* [Task] Your answer should be the exact lines of the data below from the one containing "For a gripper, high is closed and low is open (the" through the one containing "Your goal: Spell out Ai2"; please include nothing else.

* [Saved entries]

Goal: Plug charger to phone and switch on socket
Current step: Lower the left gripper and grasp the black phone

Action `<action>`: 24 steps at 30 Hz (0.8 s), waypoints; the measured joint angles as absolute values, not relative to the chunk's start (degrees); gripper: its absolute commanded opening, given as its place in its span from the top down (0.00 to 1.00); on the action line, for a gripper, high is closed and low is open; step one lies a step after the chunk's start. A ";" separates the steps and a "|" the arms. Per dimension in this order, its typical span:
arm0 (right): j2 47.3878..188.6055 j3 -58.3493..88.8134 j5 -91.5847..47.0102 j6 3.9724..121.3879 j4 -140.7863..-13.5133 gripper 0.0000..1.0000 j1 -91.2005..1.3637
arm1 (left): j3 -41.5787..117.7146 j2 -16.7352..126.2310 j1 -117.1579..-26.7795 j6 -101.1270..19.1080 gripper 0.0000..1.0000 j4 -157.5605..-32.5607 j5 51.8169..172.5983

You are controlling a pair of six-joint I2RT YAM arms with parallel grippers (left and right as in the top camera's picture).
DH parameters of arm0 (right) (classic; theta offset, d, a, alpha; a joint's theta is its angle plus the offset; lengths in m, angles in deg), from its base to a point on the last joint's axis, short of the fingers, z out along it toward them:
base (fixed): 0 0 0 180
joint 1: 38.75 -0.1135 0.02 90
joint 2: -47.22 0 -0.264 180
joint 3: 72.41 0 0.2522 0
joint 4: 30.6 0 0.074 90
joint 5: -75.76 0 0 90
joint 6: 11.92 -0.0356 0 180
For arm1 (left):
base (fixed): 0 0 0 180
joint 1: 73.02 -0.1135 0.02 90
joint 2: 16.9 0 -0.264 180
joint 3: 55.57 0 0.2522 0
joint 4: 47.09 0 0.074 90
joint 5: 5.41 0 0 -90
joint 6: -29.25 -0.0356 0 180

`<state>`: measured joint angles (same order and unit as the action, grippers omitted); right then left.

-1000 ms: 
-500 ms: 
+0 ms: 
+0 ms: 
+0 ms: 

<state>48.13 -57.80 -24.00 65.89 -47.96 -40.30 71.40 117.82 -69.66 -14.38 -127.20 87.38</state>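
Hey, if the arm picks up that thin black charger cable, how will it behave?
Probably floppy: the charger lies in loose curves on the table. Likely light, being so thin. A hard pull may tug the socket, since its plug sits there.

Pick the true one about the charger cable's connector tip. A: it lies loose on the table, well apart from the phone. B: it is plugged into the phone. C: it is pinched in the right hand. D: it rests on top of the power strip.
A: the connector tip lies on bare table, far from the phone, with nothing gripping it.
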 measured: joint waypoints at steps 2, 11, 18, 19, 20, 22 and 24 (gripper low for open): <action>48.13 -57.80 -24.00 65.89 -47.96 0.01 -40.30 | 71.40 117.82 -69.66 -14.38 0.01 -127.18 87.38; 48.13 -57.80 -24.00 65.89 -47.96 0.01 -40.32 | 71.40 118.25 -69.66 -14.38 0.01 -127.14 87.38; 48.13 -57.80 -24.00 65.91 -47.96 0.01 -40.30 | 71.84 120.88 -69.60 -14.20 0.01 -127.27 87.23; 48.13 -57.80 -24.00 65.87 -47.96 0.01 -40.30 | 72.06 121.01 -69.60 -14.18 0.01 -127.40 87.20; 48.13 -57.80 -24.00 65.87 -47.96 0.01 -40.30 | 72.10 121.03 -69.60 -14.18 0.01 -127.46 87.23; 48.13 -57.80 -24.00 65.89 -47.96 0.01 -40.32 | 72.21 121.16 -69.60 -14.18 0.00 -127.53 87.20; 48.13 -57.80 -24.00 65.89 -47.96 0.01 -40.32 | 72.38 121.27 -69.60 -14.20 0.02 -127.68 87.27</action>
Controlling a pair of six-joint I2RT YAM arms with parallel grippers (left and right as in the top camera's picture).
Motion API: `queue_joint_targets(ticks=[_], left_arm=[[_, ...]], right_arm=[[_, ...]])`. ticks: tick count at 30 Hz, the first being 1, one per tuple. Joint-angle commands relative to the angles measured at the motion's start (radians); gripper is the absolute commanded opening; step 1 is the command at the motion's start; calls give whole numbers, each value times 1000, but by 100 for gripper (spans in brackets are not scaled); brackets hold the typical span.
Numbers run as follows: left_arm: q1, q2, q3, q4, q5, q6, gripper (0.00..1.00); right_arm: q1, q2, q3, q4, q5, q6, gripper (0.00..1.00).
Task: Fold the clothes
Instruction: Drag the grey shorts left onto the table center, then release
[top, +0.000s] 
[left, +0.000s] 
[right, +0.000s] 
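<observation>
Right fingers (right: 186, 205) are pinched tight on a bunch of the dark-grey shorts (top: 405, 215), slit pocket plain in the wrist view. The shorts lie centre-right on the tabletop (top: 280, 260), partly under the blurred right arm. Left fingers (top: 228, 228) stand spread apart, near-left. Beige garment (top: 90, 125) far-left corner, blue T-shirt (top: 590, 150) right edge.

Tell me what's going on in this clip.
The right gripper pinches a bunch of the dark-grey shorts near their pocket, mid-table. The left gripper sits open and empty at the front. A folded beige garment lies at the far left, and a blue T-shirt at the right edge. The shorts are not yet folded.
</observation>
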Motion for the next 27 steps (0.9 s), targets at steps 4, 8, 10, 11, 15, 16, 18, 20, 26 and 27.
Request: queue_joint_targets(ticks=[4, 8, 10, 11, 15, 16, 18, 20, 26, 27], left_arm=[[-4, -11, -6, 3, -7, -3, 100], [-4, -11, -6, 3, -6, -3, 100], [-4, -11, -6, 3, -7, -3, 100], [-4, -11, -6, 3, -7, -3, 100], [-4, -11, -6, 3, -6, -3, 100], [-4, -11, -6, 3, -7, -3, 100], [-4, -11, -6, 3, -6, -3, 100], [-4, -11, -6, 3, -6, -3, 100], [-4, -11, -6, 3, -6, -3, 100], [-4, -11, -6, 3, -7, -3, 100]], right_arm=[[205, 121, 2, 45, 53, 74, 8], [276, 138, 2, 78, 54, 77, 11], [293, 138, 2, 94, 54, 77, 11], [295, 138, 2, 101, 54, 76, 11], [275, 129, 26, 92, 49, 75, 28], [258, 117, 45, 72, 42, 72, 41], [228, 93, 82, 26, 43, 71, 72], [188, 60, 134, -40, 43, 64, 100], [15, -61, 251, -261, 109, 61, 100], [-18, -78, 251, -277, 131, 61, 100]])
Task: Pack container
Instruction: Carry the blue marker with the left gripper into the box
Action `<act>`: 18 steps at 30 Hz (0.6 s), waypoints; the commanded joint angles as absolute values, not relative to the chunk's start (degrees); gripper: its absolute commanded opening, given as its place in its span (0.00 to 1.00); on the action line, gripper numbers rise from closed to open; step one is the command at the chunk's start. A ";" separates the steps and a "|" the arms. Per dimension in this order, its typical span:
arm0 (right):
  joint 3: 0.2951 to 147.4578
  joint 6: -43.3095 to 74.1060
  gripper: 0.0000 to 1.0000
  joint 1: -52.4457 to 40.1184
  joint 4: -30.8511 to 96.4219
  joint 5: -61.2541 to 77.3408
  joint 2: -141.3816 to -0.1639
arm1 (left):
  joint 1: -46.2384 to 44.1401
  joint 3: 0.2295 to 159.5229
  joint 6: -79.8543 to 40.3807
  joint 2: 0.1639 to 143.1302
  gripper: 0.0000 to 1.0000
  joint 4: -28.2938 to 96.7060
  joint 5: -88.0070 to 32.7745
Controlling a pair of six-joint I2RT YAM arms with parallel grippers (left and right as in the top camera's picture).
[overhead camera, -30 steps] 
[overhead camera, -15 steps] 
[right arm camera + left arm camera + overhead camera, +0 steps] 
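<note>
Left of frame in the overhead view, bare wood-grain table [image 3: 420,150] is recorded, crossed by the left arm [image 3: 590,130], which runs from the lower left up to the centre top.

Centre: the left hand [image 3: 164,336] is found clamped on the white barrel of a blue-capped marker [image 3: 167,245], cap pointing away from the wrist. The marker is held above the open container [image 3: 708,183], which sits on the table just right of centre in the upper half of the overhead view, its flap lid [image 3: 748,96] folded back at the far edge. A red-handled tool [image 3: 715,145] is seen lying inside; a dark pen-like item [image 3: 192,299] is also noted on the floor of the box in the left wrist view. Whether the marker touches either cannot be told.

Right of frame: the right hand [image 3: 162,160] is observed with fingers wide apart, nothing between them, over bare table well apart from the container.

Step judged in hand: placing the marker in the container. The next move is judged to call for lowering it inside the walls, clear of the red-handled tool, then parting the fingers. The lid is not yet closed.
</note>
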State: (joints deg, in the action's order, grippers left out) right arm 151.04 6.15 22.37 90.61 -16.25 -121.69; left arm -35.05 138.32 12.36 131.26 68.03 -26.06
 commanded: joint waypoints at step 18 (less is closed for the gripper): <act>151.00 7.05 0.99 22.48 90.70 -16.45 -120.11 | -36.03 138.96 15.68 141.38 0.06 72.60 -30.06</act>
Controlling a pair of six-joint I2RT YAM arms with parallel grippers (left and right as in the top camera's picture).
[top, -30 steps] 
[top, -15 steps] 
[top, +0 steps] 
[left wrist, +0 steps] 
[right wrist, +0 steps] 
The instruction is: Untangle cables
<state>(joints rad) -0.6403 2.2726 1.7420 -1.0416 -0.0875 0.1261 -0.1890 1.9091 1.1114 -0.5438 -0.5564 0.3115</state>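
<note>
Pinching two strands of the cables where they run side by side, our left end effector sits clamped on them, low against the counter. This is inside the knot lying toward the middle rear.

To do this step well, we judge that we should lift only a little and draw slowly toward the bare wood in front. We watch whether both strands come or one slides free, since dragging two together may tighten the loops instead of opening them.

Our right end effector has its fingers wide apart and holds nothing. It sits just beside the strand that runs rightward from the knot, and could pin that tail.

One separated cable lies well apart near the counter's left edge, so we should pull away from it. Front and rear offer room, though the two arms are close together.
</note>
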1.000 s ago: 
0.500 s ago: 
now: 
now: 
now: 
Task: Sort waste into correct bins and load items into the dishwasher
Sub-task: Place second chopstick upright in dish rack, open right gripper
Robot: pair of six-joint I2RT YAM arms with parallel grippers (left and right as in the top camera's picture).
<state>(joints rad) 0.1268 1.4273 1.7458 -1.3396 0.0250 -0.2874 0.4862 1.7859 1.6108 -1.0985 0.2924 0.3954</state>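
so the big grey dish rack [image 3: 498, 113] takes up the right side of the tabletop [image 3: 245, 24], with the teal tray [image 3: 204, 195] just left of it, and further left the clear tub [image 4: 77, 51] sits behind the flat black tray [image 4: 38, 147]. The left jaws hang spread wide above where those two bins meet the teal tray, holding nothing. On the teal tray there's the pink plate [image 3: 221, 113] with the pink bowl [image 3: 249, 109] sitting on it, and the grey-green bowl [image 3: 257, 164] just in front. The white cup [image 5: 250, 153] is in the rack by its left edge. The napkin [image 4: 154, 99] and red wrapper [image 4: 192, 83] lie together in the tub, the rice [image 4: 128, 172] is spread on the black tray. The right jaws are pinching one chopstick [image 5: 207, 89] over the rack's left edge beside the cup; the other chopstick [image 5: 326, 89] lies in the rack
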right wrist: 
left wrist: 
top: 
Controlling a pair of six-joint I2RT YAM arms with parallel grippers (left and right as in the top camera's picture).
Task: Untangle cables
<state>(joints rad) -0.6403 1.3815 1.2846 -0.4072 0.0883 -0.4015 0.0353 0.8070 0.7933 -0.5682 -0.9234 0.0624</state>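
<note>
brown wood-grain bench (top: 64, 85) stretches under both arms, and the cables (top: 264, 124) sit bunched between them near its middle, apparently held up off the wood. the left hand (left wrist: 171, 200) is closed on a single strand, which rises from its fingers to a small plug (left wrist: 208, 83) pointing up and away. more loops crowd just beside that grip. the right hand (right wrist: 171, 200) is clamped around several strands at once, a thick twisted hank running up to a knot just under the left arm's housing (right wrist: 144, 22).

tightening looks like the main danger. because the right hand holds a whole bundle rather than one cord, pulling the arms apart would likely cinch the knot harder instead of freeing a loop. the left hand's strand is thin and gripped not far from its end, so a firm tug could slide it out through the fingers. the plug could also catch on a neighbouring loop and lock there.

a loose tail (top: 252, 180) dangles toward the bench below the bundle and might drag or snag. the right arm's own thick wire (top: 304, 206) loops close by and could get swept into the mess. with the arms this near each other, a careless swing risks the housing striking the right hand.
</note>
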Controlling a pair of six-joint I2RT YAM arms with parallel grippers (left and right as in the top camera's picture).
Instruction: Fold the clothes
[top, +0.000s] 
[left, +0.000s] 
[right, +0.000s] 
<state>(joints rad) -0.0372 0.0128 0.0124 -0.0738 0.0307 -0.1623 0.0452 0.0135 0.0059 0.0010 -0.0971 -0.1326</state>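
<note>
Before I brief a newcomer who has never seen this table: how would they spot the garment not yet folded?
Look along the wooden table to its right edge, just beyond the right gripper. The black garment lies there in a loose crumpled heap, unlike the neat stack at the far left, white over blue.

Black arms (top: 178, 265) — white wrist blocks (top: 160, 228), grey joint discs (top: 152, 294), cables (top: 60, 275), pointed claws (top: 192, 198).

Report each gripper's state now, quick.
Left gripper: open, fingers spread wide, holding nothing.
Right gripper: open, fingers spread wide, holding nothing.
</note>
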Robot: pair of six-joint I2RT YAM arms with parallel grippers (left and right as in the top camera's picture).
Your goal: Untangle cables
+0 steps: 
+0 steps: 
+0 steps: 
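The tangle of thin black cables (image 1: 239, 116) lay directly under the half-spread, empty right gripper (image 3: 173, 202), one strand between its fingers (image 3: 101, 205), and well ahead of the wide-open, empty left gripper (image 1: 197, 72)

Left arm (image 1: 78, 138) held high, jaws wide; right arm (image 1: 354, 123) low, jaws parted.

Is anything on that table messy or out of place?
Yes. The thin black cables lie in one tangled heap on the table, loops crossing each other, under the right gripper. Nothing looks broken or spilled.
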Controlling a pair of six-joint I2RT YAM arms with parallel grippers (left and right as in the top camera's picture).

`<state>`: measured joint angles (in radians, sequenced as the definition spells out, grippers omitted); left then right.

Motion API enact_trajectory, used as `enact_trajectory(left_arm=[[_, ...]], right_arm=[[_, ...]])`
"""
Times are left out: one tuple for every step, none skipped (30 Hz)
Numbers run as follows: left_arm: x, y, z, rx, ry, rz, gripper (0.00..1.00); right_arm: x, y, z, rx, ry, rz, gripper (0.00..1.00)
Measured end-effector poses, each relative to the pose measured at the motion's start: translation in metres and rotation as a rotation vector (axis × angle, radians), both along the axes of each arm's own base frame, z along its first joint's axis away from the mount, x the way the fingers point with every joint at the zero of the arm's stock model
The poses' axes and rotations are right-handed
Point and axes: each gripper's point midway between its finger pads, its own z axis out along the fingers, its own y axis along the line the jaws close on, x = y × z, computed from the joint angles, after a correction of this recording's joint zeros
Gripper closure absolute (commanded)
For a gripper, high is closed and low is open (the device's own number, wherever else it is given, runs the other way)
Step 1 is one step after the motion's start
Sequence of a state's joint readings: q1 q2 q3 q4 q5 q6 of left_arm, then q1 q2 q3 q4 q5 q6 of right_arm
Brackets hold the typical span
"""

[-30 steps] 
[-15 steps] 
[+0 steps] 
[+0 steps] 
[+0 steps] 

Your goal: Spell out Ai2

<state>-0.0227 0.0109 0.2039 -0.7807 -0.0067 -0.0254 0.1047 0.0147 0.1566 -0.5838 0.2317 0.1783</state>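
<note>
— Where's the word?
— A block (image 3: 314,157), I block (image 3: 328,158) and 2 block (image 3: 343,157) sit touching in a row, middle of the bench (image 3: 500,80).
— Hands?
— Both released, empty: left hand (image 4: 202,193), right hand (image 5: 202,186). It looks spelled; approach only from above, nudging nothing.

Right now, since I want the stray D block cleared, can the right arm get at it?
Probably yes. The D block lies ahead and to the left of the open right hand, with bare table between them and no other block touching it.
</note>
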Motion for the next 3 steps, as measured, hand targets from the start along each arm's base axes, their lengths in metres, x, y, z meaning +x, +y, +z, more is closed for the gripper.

* [Result for this exercise]
For a gripper, high is closed and low is open (the device's own number, wherever else it is given, runs the other way)
Step 1 is one step after the motion's start
Sequence of a state's joint readings: q1 q2 q3 q4 q5 q6 of left_arm, then q1 q2 q3 q4 q5 q6 of right_arm
Brackets hold the typical span
"""

[-30 steps] 
[-15 steps] 
[+0 steps] 
[+0 steps] 
[+0 steps] 

Your goal: Spell out Ai2

No more output is expected.